Running Form – How to run fast, fluid, and injury free.
I have been focusing on my running form over the past two years. Why did I start really analyzing it now when I wasn’t really concerned with it the previous twenty years? Some of the runners that I recently coached had atrocious form. I would try to teach proper form, but then I realized I didn’t have a set philosophy either.
The video shows the basics of running form from head to toe.
What I really wanted the runners that I coached was to run like my four year old son and his four year old friend. They both have virtually identical running form. It finally clicked. They both ran so fluid and free like world class runners. The interesting part is didn’t learn any bad habits. They both weren’t told how to run. These kids, just like all of us were born ready to run. We learn bad habits by not being active and by wearing shoes that are too protective.
Rick Bowker, a 2:47 marathon runner at age 49 also has been working on his form. He told me about how he found the right form for him in an interview with tips4running.
“I spent 2 years learning different methods, Pose, ChiRunning, Evolution, BK method etc. None of them had the right answers, then by chance in early March I came across Steve Magness’s article and everything fell into place. It gives the best speed for the least effort and it feels natural and is easy to do. I wanted to run with the flowing natural grace of a top Kenyan runner, and Steve’s method feels so right straight away, it fits the bill for me.”
The method that Rick Bowker is referring to is called the “Flex and Reflex.” This information is best presented by Steve Magness as his wonderful running site called The Science of Running. I also have adopted his running style. This running form is simple. Run with a very very slight lean. (You are supposed to go forward when running). Then imagine that the ground is moving beneath you. Your whole foot should lightly hit the ground at the same time. Then let it pull through light and quick. Don’t worry about knee lift. Don’t worry about stride length. Just focus on being light and quick with your running.
The video above explained the basics of running form from head to toe. Here is a brief review.
Head – Keep your head level and steady as you run. The muscles in your face and neck need to be relaxed. Look about ten feet in front of you. Don’t look directly down unless you are running over rough terrain. Looking down too much or up to far can cause you to lean down or up too much.
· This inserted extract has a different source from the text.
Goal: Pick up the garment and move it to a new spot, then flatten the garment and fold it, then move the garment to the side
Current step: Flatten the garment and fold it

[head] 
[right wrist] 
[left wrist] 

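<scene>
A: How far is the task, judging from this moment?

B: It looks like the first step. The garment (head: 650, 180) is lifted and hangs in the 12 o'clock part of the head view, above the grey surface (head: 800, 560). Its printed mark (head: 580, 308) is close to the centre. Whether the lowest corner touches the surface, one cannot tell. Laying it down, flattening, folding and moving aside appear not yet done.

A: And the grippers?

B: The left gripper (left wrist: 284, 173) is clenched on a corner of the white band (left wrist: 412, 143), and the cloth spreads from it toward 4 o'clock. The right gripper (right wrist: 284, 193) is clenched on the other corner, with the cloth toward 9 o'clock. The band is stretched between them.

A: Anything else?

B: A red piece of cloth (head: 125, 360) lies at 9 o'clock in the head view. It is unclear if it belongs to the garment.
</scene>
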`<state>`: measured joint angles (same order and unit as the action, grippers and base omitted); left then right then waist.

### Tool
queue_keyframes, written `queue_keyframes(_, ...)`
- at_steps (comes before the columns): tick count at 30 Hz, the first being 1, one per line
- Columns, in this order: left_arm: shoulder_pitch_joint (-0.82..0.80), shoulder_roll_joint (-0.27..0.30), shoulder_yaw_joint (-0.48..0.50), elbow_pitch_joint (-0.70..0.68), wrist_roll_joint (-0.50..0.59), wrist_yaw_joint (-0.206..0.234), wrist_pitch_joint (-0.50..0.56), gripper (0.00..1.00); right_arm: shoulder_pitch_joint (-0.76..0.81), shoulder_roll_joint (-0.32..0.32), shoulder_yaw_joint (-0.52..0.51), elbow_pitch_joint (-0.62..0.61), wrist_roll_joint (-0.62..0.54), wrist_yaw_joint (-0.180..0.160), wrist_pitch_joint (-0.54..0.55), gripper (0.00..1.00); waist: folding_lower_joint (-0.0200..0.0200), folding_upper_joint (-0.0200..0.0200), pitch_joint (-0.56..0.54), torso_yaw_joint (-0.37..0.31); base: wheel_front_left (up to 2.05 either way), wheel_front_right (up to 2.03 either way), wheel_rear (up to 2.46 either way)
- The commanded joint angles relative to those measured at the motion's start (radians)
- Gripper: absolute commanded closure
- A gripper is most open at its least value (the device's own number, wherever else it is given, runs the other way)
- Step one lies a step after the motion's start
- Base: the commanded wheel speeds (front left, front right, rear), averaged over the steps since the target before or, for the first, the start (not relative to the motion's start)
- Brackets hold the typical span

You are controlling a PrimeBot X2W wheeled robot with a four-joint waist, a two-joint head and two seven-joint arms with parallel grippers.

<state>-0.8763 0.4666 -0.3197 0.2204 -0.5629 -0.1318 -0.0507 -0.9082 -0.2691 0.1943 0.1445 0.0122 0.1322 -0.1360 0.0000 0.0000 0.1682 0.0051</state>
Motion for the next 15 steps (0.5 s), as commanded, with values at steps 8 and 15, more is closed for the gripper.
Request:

Shoulders and Chest – Your shoulders should be nice and relaxed. As you run harder, they tend to get tight and you might scrunch them up towards your neck. Don’t do this. Keep them relaxed. Your chest should lean just a tiny bit in front of your hips. Don’t think of this as leaning forward. Simply think of this as you are trying to go forward, and running is basically a controlled fall. A very slight lean means your momentum is forward.
Arms and Hands – Never cross your midpoint with your arms. Your arms should swing back and forth, not at all side to side. Remember, you are running forward. Keep your arms bent at the elbows at about a 90 degree angle. Your hands shouldn’t be clenched tight as you run. Keep them slightly open and loose. Tension in almost any part of your body causes you to slow down. Running is a fluid motion.
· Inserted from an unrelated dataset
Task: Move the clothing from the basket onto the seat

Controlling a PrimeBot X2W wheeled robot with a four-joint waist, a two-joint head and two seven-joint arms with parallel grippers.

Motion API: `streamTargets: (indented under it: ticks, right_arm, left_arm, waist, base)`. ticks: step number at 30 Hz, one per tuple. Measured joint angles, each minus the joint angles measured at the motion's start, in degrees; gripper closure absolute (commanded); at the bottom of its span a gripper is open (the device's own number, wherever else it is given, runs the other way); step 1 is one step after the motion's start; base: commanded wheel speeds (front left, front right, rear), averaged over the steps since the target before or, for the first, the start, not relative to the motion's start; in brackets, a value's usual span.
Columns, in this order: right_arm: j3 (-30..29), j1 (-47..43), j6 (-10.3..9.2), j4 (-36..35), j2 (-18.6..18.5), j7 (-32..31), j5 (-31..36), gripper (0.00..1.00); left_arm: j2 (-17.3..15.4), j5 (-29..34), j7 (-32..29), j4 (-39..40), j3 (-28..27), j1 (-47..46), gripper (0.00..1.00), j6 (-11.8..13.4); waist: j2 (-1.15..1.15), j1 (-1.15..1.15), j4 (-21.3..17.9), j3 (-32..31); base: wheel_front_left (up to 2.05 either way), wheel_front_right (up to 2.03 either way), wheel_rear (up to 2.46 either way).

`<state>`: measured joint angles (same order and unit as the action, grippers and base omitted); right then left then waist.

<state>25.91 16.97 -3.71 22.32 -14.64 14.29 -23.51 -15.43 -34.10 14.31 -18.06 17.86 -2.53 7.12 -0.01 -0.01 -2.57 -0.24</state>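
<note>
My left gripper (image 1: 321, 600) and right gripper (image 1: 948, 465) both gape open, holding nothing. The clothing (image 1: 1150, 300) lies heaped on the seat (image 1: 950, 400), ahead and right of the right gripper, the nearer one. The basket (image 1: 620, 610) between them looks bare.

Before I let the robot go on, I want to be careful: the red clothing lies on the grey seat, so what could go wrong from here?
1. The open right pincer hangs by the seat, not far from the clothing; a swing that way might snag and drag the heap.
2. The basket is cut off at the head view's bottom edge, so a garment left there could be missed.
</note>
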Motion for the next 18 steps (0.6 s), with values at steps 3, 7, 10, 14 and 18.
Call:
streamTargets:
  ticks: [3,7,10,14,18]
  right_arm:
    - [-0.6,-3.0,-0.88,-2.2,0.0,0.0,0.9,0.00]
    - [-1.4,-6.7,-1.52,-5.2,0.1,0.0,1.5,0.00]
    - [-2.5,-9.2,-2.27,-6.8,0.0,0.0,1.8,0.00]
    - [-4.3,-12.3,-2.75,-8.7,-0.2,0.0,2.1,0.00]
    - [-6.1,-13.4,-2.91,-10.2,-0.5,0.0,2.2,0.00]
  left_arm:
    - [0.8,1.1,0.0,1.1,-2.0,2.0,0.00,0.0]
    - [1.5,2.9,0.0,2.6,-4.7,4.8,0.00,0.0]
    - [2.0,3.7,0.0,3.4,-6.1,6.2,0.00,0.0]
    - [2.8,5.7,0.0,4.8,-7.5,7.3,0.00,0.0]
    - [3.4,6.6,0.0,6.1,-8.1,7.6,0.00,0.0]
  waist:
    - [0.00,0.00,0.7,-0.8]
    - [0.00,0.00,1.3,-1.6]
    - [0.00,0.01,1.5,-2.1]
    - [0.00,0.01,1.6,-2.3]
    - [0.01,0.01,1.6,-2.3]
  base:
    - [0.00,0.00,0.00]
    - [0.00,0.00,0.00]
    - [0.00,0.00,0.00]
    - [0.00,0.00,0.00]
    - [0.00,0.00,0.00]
Hips – Your center of gravity or hips should be the thing that feels like it is being pulled forward by the rest of your body. Don’t swivel your hips from side to side at all. Hold your hips steady and keep your spine nice and straight.
Legs and Foot Strike – A lot of runners say, “Drive your knees!” This isn’t exactly what you need to do. Focus more on getting your whole foot down at the same time. This will mean you are striking the ground just ahead of your bodies center of gravity. Then, rool that foot forward pushing off with the front of your foot. Focus on that natural reaction of your feet following the “flex and reflex” pattern.
This is a lot of information to digest in one sitting. I suggest working on one aspect at a time. The easiest thing to do is to focus on your head, and work your way down. I’ve been running for a long time, and I still work on my form. It is a constant for almost every runner. Remember this though. Better form means you are using less energy to run at a faster pace. Better form equals faster running!